Faster, better decisions
A company contemplating digital transformation should adopt technology as an enabler to either outpace the industry it operates within, or to remain relevant within its’ industry, or as a differentiator to leapfrog its’ competition. Regardless of where a company is in its technology landscape or digital journey, it is important to determine where their industry is heading and where the business should be going (despite the current climate of uncertainty), developing a transformation strategy, and aligning its people around it. Next, it should reimagine its business model based on customer needs. The third step is for the business to examine how the enablers that drive transformation—current data, technology, operating models and talent—enable or hamper digital progress and finally, it should consider orchestration, or how to manage the transformational change.
CIOs, CDOs, CEOs and CFOs are coming under immense pressure to select the right solutions and cloud models from a plethora of options. These are sometimes risky decisions. Major investments into the wrong solutions or cloud models could see organisations locked into something that does not support the business’ strategic direction now and in the future.
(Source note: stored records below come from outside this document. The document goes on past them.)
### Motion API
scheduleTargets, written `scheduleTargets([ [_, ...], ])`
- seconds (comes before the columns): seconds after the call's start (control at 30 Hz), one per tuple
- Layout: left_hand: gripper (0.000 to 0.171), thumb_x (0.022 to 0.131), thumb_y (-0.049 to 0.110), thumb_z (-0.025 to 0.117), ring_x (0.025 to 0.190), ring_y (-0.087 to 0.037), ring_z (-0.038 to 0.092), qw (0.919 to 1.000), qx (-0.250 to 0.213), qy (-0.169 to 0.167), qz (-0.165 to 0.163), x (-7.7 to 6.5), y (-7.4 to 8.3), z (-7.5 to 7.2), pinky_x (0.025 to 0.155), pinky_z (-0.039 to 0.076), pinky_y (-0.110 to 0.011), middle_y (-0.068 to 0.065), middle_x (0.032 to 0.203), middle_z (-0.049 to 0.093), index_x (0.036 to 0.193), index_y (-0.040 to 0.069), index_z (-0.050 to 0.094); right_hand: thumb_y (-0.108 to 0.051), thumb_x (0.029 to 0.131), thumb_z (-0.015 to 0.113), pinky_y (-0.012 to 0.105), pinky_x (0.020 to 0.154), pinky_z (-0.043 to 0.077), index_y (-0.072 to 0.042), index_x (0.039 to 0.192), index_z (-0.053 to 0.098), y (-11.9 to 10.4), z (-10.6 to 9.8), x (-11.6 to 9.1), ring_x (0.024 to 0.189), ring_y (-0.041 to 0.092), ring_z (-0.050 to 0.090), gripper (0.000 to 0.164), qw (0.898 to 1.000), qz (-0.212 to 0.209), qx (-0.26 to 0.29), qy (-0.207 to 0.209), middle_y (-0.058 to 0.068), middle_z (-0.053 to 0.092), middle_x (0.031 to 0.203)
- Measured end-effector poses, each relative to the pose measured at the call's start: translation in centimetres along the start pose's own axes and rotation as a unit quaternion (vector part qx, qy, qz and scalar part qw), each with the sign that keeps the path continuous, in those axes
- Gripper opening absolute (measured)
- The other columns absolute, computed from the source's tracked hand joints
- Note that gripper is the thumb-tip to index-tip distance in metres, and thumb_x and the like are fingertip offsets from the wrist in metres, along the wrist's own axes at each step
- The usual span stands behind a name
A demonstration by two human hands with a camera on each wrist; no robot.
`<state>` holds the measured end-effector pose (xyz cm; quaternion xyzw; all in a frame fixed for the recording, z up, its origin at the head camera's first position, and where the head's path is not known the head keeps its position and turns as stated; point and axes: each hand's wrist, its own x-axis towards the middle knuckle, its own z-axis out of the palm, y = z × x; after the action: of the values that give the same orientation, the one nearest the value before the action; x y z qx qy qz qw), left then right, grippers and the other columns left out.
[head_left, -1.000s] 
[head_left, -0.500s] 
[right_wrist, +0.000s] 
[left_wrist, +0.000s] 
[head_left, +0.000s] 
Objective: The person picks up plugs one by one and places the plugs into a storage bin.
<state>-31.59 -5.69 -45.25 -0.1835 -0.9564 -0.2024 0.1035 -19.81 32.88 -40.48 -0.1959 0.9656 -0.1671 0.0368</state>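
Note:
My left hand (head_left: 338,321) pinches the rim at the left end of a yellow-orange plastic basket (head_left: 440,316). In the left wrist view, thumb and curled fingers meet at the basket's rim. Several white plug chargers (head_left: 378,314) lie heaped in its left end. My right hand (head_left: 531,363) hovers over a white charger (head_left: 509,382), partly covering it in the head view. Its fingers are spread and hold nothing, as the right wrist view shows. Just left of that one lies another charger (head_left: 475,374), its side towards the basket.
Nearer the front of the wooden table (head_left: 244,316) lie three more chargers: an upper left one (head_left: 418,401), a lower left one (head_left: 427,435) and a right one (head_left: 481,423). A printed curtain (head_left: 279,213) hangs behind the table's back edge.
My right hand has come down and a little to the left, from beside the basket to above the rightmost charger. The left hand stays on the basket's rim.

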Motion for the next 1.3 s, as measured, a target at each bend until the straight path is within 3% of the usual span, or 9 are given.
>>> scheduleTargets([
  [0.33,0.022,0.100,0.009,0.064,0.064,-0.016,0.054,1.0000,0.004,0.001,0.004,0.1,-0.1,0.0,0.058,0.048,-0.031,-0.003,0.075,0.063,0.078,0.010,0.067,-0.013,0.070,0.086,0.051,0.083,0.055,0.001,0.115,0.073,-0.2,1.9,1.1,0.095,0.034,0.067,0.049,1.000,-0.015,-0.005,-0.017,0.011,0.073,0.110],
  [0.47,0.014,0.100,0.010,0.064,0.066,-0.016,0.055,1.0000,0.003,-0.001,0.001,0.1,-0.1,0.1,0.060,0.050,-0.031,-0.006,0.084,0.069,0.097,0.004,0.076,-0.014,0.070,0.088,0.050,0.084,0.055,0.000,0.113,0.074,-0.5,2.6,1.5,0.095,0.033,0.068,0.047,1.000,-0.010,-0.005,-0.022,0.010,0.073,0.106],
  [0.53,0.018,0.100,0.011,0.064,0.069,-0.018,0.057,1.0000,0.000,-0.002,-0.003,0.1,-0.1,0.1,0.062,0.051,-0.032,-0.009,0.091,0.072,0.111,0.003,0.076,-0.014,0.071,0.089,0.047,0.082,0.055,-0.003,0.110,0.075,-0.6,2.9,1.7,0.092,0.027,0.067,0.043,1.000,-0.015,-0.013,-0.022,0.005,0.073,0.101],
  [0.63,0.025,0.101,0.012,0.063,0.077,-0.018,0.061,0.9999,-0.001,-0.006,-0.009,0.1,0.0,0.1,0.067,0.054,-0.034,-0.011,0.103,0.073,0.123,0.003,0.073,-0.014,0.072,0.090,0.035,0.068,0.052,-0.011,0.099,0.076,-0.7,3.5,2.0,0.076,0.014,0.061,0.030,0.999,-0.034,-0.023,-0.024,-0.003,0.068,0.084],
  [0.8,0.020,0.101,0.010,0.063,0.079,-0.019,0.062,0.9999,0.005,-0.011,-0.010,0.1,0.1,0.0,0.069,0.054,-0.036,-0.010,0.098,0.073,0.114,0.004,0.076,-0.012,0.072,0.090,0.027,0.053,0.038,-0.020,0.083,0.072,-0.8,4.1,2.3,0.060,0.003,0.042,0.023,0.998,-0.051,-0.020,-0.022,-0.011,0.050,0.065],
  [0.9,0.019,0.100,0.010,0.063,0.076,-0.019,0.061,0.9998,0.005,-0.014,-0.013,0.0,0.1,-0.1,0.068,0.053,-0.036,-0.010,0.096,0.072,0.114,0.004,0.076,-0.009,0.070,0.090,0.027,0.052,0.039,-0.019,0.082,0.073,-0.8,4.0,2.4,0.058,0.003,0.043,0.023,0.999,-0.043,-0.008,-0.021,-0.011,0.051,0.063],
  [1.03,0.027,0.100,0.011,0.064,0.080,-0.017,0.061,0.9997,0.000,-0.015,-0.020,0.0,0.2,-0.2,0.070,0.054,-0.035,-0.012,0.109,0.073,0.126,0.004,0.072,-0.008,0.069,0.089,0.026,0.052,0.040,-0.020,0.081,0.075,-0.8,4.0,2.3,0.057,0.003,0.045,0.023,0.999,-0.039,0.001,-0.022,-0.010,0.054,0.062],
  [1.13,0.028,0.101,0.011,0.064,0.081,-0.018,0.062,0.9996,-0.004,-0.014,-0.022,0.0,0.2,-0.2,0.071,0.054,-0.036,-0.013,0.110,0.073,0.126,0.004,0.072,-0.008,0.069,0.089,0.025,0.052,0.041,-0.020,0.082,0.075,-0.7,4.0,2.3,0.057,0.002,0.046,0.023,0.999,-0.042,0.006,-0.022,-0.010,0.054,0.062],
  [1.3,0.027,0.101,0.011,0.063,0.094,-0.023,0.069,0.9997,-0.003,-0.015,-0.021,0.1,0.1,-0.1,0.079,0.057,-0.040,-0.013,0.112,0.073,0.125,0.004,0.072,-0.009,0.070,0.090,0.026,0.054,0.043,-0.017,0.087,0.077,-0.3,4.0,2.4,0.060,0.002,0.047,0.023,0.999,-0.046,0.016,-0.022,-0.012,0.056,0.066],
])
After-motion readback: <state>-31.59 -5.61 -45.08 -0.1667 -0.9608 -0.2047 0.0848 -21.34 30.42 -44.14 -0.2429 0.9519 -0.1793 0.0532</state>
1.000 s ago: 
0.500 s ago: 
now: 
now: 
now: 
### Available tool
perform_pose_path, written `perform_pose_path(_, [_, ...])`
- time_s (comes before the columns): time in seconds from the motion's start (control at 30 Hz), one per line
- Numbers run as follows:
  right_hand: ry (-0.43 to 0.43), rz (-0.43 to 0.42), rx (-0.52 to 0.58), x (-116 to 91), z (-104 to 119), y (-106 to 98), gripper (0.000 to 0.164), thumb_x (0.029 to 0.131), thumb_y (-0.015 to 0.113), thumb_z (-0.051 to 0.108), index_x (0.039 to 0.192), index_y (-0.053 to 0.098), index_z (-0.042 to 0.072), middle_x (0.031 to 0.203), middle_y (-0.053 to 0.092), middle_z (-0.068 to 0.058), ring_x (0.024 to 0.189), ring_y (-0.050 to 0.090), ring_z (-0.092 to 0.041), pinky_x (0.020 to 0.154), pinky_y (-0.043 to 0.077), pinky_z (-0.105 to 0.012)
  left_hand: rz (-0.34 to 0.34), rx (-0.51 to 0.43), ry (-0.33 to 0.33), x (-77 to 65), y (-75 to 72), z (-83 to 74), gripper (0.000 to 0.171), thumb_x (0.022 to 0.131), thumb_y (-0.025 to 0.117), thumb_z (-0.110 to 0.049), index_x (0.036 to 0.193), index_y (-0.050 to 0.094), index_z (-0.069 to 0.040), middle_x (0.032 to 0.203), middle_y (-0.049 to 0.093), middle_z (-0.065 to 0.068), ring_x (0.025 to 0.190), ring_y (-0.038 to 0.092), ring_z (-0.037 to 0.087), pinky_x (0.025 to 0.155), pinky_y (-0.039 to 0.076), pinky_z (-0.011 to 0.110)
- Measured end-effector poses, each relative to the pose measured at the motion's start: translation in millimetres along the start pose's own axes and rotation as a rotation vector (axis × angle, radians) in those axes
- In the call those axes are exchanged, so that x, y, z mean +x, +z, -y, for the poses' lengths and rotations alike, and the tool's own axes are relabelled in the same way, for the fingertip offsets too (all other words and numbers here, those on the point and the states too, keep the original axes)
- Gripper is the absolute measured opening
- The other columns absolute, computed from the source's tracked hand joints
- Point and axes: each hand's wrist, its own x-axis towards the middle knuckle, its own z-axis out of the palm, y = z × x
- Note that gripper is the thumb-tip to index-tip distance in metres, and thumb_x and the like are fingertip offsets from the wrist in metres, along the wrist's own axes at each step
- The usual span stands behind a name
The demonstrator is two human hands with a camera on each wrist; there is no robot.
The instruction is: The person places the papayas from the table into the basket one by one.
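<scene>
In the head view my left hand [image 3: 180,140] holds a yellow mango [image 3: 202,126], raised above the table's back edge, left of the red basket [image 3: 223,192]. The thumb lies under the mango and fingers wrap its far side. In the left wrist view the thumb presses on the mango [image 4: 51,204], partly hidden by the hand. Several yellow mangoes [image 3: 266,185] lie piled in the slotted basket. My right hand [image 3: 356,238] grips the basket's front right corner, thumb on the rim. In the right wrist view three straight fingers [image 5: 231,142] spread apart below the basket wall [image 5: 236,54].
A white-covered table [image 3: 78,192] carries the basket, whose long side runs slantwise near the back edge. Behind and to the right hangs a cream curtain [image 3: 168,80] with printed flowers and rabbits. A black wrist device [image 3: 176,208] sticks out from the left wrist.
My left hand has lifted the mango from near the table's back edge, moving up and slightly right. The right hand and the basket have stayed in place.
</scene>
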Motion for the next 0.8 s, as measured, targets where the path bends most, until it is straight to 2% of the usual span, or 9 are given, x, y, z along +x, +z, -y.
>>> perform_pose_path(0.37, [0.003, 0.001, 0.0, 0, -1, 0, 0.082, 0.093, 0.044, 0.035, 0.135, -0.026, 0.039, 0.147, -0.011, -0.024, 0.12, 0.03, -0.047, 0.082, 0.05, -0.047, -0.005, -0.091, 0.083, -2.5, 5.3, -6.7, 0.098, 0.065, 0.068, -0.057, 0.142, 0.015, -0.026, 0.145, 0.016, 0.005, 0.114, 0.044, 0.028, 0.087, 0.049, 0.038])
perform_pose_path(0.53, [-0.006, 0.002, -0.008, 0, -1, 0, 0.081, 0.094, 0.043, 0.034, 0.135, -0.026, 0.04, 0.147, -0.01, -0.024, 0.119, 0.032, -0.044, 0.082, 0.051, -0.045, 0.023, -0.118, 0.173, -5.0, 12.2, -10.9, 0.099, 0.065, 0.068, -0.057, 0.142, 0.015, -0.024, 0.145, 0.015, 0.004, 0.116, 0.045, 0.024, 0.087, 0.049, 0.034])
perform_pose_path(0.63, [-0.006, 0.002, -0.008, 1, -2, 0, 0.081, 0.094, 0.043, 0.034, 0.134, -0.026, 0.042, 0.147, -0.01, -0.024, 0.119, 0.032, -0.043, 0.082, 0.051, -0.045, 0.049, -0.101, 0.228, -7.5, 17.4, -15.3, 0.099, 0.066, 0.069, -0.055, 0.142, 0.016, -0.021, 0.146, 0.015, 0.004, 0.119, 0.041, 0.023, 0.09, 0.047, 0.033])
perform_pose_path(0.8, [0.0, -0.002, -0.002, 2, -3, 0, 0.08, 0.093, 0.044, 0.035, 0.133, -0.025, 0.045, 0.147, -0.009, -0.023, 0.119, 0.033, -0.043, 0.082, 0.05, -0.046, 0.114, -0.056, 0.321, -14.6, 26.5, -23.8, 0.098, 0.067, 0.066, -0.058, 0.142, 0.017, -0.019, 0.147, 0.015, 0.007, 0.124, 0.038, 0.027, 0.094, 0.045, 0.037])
Balancing costing, total cost of ownership and returns on IT investments can be challenging, particularly at a time when many budgets are being cut. Organisations have a variety of new technology options, like hyperscale cloud, better security and automation, blockchain and other exponential 4IR technologies, and are asking how they take what they have and pull together these new technology enablers to link back to their strategies. This is the role of trusted partners, which can help them develop roadmaps, assess TCO, and justify the value of the spend to the board, so they can make decisions better and faster.